问题
We have a plethora of databases all sharing the same schema. They are spread about on a number of SQL Servers, some 2005, some 2008. We are getting an exception when connecting to a 2005 server AFTER having connected to a 2008 server first stating the following:
An error occurred while updating the entries. See the inner exception for details. An error occurred while updating the entries. See the inner exception for details. The version of SQL Server in use does not support datatype 'datetime2'.
So as I understand it what is happening is the Model is being created according to a 2008 SQL servers provider info, and thus when connected to a 2005 server, it can't use the DateTime2 data type because that is not supported there.
We would like to build the model against a 2005 server, but I am unsure of how to specify both the connection string AND the DbCompiledModel.
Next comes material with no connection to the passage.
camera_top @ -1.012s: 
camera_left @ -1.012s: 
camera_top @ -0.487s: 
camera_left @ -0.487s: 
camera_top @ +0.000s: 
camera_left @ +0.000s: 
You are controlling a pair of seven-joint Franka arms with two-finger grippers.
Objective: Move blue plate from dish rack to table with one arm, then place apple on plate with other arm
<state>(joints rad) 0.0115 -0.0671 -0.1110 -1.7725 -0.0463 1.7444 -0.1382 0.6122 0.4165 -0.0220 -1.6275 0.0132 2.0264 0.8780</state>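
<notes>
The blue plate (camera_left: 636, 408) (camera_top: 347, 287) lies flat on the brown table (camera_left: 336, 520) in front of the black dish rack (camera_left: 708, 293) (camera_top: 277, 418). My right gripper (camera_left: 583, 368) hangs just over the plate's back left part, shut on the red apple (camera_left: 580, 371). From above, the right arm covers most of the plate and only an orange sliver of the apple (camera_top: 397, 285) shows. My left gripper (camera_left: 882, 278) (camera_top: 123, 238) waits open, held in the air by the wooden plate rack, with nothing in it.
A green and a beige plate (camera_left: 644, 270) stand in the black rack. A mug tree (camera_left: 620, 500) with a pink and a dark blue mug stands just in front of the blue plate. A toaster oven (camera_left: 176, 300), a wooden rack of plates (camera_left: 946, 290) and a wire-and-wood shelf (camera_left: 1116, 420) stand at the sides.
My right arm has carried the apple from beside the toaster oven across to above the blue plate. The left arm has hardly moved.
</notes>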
Previously I have had a couple of constructors that take the connection string (among other parameters)...
public ProjectContext(string ConnectionString) : base(ConnectionString)
{
// Get the ObjectContext related to this DbContext
var objectContext = (this as IObjectContextAdapter).ObjectContext;
// ... does some stuff with the ObjectContext
}
How can I specify the compiled model built against a 2005 server for ALL contexts (lowest common denominator) and also specify the connection string? I just don't see a way to do it at the moment.
Any help would be appreciated.
Edit: We are using Entity Framework 4.3 Code First, thus, there is not a design time EDMX file to edit.
回答1:
There is an overload for the base class constructor!
I copied my OnModelCreating configuration stuff into a new method that returns DbCompiledModel named BuildModel. When my constructor that has ConnectionString constructor is called, I get the value of dbModel, a private readonly property which if null, gets set to the value returned from BuildModel. The property value gets fed to the base class constructor along with the connection string.
I have access to the SQL server versions that I am connecting to. Eventually I will bring that in and create one model for 2005 and one for 2008.
I will leave this open for a while just in case there is a better way to do this.
public DbContext ProjectContext (string ConnectionString)
: base(ConnectionString, dbModel)
{
}
private DbCompiledModel _dbModel;
private DbCompiledModel dbModel;
{
get
{
if (_dbModel == null)
{
_dbModel = BuildModel(new DbModelBuilder());
}
return _dbModel;
}
}
private DbCompiledModel BuildModel(DbModelBuilder builder)
{
//Some configuration stuff
return builder.Build(new DbProviderInfo("System.Data.SqlClient", "2005"))
.Compile();
}
回答2:
To answer the first question, you need to edit the edmx xml file directly, and then change the
ProviderManifestToken
attribute from 2008 to 2005, on the <Schema>
element at the top of the file.
AFAIK you will need to do this for each of your .edmx files, and the worse news is that the Model update wizard will reinstate the ProviderManifestToken
every time you update the Model from the database, in accordance with the SQL version that the EF connection uses. AFAIK the EF wizard uses the connection string in the local assembly containing the edmx, so if you change that connection string to point to a SQL 2005 DB you should be OK going forward.